What is the number of lines in the data below that contain "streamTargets"? Reply with the number only.
######
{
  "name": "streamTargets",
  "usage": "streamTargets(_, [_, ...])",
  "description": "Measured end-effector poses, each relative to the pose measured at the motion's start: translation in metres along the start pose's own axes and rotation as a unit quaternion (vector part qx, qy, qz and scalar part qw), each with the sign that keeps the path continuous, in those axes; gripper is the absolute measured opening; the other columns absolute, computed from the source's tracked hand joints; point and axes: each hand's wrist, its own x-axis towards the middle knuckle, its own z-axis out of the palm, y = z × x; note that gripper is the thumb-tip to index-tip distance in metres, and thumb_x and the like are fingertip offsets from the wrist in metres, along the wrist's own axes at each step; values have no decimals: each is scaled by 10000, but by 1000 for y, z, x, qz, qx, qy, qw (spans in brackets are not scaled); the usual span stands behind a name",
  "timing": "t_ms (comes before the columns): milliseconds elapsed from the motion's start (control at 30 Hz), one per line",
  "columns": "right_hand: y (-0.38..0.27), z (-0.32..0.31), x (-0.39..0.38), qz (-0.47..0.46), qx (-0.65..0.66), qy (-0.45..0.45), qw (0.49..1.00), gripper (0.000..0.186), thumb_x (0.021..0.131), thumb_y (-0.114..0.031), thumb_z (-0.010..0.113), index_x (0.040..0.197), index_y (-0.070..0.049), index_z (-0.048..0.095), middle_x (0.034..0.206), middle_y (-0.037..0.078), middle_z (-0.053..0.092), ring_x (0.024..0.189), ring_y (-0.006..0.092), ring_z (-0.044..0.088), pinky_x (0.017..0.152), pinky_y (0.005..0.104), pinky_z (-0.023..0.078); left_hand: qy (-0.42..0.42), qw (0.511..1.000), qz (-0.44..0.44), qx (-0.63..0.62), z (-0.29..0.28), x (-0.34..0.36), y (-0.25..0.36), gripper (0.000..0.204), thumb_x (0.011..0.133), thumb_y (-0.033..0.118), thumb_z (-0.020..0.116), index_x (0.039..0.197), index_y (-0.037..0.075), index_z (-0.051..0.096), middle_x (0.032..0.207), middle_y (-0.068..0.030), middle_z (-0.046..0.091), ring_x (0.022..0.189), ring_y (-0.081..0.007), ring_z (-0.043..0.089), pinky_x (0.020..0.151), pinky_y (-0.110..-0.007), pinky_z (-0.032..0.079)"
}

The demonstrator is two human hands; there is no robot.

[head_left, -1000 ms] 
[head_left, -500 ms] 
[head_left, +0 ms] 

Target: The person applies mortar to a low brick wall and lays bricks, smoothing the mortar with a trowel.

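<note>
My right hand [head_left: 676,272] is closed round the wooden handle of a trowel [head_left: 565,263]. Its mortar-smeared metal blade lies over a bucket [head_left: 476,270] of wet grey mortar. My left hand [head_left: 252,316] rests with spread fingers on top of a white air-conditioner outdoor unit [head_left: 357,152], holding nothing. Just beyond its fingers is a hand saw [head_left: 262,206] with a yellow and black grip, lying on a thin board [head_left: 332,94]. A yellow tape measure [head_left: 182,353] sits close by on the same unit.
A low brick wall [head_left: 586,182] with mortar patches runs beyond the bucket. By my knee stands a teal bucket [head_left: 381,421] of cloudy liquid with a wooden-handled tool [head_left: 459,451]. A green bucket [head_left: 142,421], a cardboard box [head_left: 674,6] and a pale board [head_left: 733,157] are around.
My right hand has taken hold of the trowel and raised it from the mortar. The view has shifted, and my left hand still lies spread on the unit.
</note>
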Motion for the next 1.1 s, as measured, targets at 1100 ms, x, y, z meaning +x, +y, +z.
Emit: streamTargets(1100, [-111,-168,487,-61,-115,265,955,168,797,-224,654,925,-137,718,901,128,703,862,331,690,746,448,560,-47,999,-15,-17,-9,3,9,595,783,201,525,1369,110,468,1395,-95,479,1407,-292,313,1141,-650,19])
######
## RESPONSE BELOW
3